▸ **Brief**
Copy out the data below from the line containing "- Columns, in" to the line containing "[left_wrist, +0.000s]", both lines included, with all images left out.

(Data extracted from a collection)
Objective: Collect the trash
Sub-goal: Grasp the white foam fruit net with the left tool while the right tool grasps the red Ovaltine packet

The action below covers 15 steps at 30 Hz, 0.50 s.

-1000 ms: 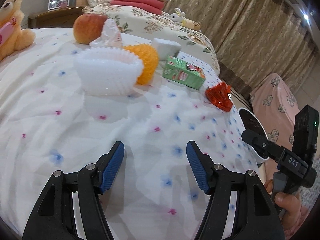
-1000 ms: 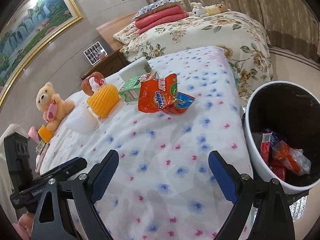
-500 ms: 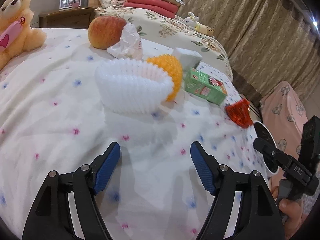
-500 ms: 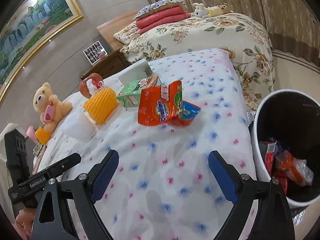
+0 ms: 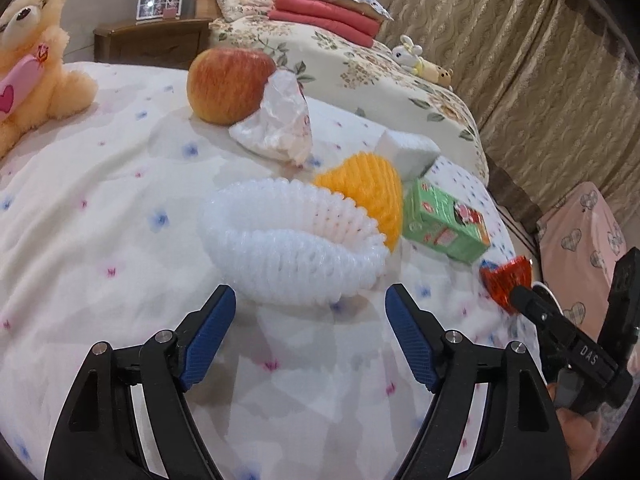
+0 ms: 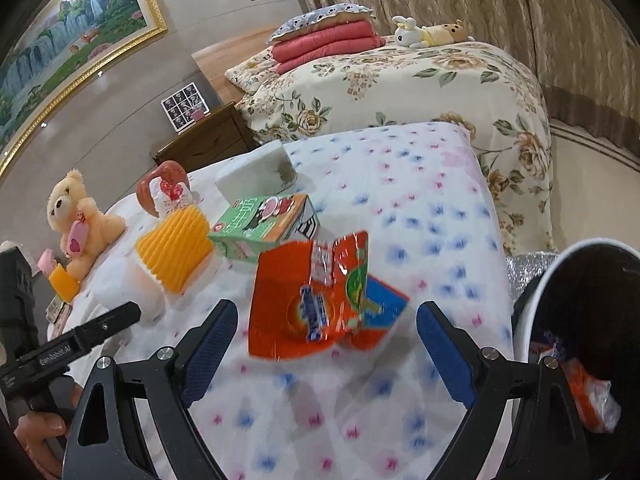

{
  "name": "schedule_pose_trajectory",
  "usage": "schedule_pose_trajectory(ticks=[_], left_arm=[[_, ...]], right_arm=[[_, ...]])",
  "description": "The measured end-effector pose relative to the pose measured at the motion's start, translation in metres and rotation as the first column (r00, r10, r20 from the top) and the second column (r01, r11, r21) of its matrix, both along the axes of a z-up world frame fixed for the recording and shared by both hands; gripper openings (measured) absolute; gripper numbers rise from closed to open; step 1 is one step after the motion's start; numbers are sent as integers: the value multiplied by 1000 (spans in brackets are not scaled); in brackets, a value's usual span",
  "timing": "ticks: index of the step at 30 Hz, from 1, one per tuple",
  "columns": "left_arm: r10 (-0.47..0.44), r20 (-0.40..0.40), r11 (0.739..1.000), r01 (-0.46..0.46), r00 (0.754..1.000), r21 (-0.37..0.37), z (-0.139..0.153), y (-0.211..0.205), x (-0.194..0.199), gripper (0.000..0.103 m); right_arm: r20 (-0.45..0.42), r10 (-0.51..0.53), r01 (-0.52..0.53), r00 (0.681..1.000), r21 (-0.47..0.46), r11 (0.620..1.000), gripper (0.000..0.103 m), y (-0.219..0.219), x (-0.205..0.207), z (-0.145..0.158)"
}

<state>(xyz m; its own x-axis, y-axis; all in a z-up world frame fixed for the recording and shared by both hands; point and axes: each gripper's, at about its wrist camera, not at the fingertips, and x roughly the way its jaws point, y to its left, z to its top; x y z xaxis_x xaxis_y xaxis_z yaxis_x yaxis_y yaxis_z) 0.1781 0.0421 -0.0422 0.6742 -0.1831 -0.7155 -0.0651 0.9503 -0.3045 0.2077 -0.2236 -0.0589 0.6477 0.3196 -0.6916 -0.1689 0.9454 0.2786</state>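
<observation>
On the flower-print bedsheet [image 5: 100,208] lie a white foam fruit net [image 5: 296,248], a yellow foam net [image 5: 368,188], a green drink carton [image 5: 444,224], a crumpled white wrapper [image 5: 280,120] and an orange snack packet [image 6: 316,304]. My left gripper [image 5: 312,332] is open and empty, just short of the white foam net. My right gripper [image 6: 328,344] is open and empty, its fingers on either side of the orange packet, close to it. A white-rimmed black bin [image 6: 580,320] with wrappers inside stands at the bed's right edge.
An apple [image 5: 230,84] sits behind the crumpled wrapper, a white foam block [image 5: 404,148] behind the yellow net. A teddy bear [image 5: 28,60] sits at the left. A second bed [image 6: 400,80] with pillows, a nightstand [image 6: 204,140] and curtains [image 5: 520,60] stand behind.
Both grippers have moved forward over the bed. The left one has closed in on the white foam net, the right one on the orange packet. Both stayed open.
</observation>
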Motion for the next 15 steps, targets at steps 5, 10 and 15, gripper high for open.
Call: schedule_pose_trajectory(ticks=[5,10,15], left_arm=[[12,-11,1000,-12,1000,-25,-6,7,9,48],[-15,-9,999,15,1000,-51,-8,7,10,14],[-26,26,999,27,999,-41,-1,4,-6,12]], right_arm=[[18,25,-25,1000,-6,1000,65,6,2,0],[3,16,-16,1000,21,1000,30,1,3,-3],[13,16,-17,1000,49,999,25,-2,-6,0]])
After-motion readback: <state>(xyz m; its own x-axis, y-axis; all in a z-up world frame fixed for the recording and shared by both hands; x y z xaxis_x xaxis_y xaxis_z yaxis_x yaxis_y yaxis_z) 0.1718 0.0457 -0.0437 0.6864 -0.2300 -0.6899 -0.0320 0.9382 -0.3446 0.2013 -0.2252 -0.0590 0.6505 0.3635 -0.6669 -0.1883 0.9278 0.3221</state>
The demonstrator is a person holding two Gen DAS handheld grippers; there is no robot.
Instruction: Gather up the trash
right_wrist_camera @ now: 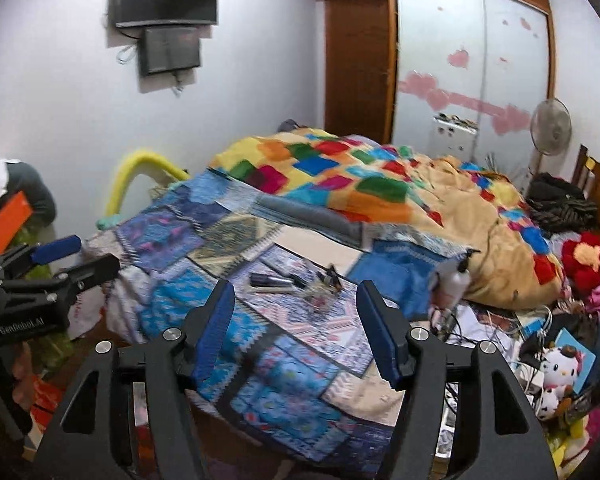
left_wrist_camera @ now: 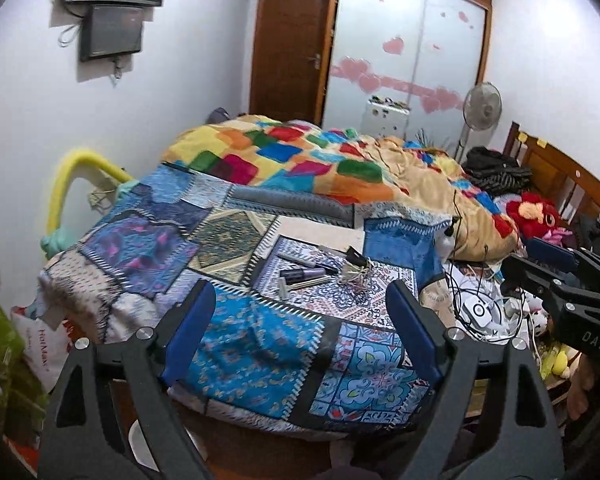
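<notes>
Left wrist view: approach step, nothing collected yet. Left claw (left_wrist_camera: 300, 332) spread wide and empty, hovering over the near edge of the bed (left_wrist_camera: 260, 360). Trash lies ahead on the patchwork cover: a tangled wad of straw-like scraps (left_wrist_camera: 356, 274), just beside it a small razor (left_wrist_camera: 285, 289) and a purple tube (left_wrist_camera: 306, 273). Right claw (left_wrist_camera: 540, 264) enters from the right edge, level, pointing across; jaws appear apart.

Right wrist view: right claw (right_wrist_camera: 296, 326) spread, empty, aimed at the same litter cluster (right_wrist_camera: 320, 284), slightly blurred. Next move, by my reckoning: advance forward and down, straddle the wad, then close.
</notes>
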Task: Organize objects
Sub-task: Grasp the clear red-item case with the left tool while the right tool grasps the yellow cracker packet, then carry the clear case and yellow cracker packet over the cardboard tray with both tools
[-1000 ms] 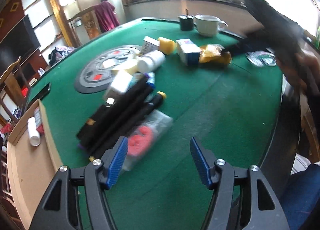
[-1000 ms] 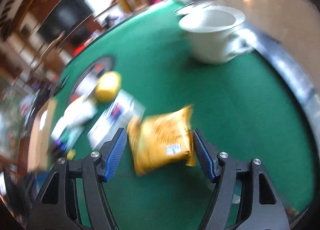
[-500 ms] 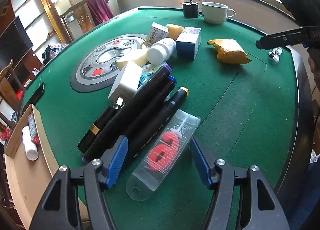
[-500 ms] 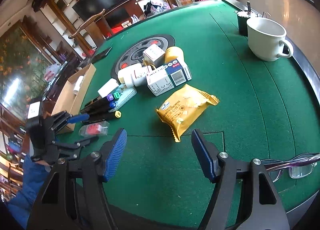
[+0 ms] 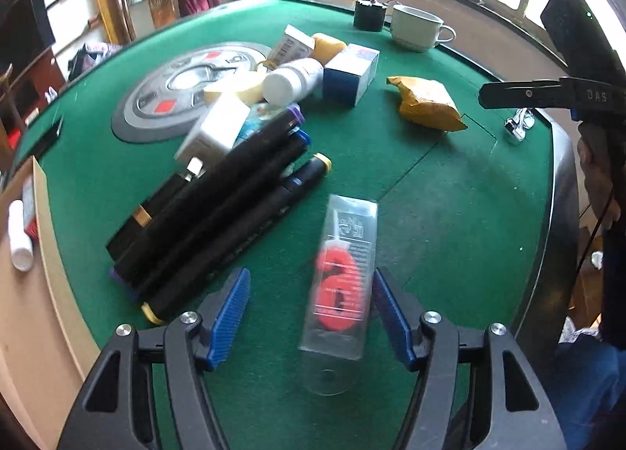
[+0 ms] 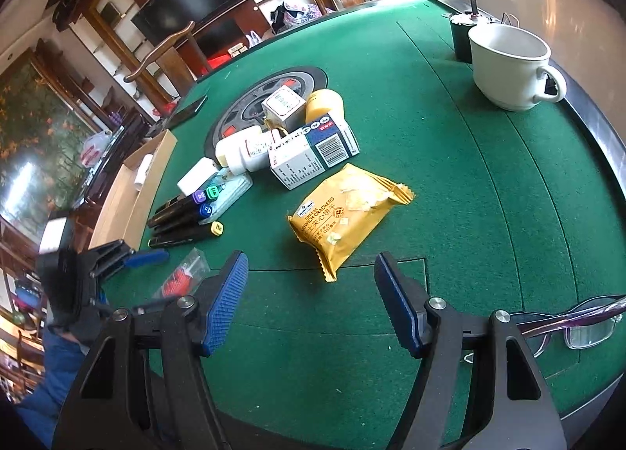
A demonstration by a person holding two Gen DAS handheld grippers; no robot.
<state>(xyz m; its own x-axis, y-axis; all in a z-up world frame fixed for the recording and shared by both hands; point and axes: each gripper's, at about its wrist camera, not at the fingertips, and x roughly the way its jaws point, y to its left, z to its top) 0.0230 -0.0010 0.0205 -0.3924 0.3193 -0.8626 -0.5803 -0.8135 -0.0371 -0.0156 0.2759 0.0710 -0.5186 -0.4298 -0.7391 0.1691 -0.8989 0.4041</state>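
Green felt table (image 5: 450, 215): your left gripper (image 5: 309, 313) gapes around the clear red-candle pack (image 5: 344, 278); your right gripper (image 6: 309, 301) gapes empty before the cracker packet (image 6: 344, 215).

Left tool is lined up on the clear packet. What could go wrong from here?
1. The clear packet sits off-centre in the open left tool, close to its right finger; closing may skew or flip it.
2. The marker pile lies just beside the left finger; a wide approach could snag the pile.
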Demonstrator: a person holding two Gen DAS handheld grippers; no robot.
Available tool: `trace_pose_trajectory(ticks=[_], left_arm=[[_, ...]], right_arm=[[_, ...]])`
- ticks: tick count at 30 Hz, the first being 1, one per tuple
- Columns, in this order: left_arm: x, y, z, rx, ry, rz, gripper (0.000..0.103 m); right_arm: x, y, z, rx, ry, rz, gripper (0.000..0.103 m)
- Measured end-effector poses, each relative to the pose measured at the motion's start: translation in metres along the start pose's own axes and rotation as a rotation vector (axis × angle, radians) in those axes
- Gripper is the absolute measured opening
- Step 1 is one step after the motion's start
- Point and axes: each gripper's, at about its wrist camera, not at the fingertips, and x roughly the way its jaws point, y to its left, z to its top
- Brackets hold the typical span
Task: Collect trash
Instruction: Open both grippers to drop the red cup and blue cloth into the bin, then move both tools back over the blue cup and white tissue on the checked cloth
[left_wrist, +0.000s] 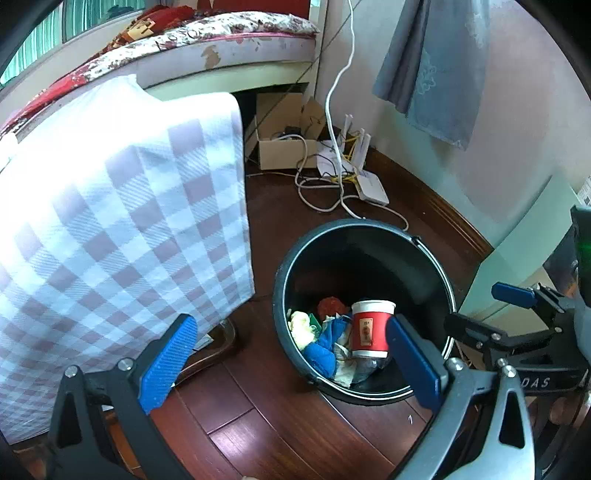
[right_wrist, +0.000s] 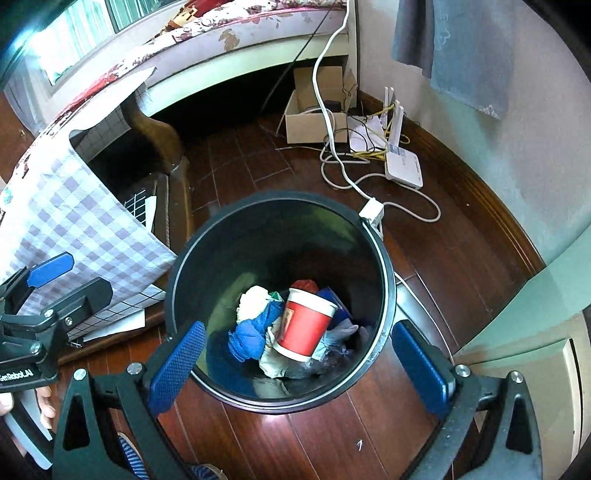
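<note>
A black round bin (left_wrist: 284, 280) (right_wrist: 388, 266) stands on the dark wood floor. Inside lie a red paper cup (left_wrist: 368, 332) (right_wrist: 306, 325), blue cloth (left_wrist: 325, 349) (right_wrist: 251, 332), a pale yellowish wad (left_wrist: 301, 325) (right_wrist: 253, 299) and crumpled paper. My left gripper (left_wrist: 291, 363) is wide open above the floor, its right pad over the bin's near rim, nothing between the pads. My right gripper (right_wrist: 299, 363) is wide open, straddling the bin's near rim from above, also empty. The right gripper also shows at the right edge of the left wrist view (left_wrist: 517, 317).
A checked purple-and-white cloth (left_wrist: 122, 221) (right_wrist: 74, 221) hangs over furniture left of the bin. Behind lie a white router (right_wrist: 404, 168), tangled cables (left_wrist: 332, 184) and a cardboard box (right_wrist: 314, 110). A bench with a floral cushion (left_wrist: 240, 33) runs along the back; a pale green cabinet (right_wrist: 535, 314) stands at right.
</note>
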Motion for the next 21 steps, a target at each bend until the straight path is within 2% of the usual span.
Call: trace_pose_trajectory(ticks=[12,21], left_arm=[[-0.047,0.014,0.007,-0.016,-0.078,0.028,0.102],[-0.087,0.04,0.013,-0.063,-0.15,0.048,0.102]], right_arm=[[-0.042,0.032,0.011,-0.05,-0.091,0.013,0.102],[-0.076,0.063,0.025,-0.103,-0.157,0.022,0.102]])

▸ **Result**
- Columns, in this order: left_arm: x, y, z, rx, ry, rz, gripper (0.000..0.103 m); right_arm: x, y, z, rx, ry, rz, gripper (0.000..0.103 m)
- Measured end-effector poses, each relative to the pose measured at the motion's start: translation in metres along the start pose's own axes and rotation as a rotation vector (axis × angle, radians) in those axes
- Gripper is the absolute measured opening
- Step 1 is one step after the motion's start
- Point and axes: each gripper's, at about its wrist camera, not at the fingertips, and x roughly the way its jaws point, y to its left, z to its top
- Brackets hold the typical span
Task: Collect trash
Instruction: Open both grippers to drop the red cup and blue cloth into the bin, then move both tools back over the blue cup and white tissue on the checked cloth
[left_wrist, +0.000s] 

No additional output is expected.